Ну, и каким же выходит на картине наш "самодержец" ?

Что бы вы думали, - да хорошо он, самодержец-автор, выглядит на  этом обшем фоне - славно, симпатично, мило, не без большого обаяния, и непременно в хитро подштрихованном выгодном свете - в противовес всему тому, нехорошему, что видит художник вокруг. Тут автор и туману нагонит, и вуалями все прикроет, мол, я, ни-ни! никого и ничего не осуждаю, я так, просто так, тоже "походу"...

Отзывчивый и неискушенный читатель чаще всего умиляется, читая подобные заметки-самопортреты. И в голову его светлую, насквозь просвечивающую, даже на секунду не залетает мысль-воспоминание о том фарисее, что сам себя нахваливал. Правда, тот фарисей не был тонко организованной натурой. Да, он любил себя, но хвалил он себя прямолинейно, эдак стоеросово, грубо. Не то что нынешние автопортретисты. Они умеют подать немного проблемки, и себя в выгодном свете на ее фоне прихвалить, спрятав все хвалебные концы в воду, - то за шутку, то за добрую улыбку-насмешку над собой, то за вскользь брошенное слово о пережитых трудностях (это всегда располагает к себе читающих), то за милые какие-то подробности. О себе всегда с теплом. С внутренним теплом сердца. А о том, внешнем - ниже нуля.

В общем, дело мастера боится или ловкость рук и никакого мошенства.

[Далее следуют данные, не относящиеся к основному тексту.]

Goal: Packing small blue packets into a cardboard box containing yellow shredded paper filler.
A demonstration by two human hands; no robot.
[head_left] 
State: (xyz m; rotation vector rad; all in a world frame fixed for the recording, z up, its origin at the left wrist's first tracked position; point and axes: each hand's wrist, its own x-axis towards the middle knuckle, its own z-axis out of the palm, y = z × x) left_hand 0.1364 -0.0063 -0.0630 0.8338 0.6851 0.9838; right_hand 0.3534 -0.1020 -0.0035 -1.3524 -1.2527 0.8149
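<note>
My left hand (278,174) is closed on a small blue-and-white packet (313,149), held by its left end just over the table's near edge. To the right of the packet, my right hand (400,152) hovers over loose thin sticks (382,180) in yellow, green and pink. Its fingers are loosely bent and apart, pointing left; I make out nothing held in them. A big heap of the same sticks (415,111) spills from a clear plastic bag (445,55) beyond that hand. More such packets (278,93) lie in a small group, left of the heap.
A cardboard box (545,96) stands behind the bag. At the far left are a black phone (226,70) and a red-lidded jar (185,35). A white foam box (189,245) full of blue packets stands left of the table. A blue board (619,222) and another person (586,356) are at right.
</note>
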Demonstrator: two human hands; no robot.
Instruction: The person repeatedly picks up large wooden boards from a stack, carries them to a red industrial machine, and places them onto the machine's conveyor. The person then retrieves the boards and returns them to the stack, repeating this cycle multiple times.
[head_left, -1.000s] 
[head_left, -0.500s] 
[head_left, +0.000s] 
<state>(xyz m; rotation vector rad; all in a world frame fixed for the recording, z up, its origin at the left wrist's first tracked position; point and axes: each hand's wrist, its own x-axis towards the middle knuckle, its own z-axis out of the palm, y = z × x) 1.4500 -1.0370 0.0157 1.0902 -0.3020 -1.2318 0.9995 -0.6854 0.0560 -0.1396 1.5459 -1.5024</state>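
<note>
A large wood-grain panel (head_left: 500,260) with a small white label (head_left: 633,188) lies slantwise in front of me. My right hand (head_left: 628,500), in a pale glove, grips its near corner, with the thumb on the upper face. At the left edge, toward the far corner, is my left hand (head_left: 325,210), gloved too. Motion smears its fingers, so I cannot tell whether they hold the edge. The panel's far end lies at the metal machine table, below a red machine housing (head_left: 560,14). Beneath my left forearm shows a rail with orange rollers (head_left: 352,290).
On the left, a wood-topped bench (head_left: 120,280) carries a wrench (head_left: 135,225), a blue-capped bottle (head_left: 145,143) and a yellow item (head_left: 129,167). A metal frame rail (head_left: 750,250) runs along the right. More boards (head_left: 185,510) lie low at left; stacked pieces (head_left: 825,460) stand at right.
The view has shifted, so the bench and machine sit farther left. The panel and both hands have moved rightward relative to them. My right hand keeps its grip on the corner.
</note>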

Но образ изящного современного фарисея остается в нашей памяти  именно таким: милым, свободным, остроумным, немного играющим словами и абсолютно не замазанным от этого обывательского мира.

Однако даже и при такой ловкости рук здесь, как впрочем и в других местах, эти тонкие  штрихи-вуали на автопортрете в какой-то момент начинают рваться, прокалываться,  нет-нет, да и обнажая наружу личность "самодержца" - автора в ее подлинном состоянии, - то, что "художник" вовсе не собирался являть миру.
Впрочем, возможно, он все это делал бессознательно, инстинктивно прячась от мира в некоем сне забвения.

... Он доволен собой, даже когда чем-то не суть важным недоволен.  И он всегда любит себя. Даже моментами, чувствуется, что влюблен. И потому опять же вскользь и не напрямую, и вероятно, невольно, он и засуживает мир. Нет, не сильно, не прямо, не остро, не жестко, а ровно столько, чтобы (невольно, невольно!) высветить себя и свое обаяние в этом мире. А глупый этот "детский" мир готов верить, что перед ним человек, который не таков как он, как другие некиЯ, как весь этот бедный горький ужасный, погрязший во грехе мир.

... Мягко и нежно волнуются на ветру жизни вуали, переливаются, играют радужно, запутывая концы. Как мило! Забавно, утешительно.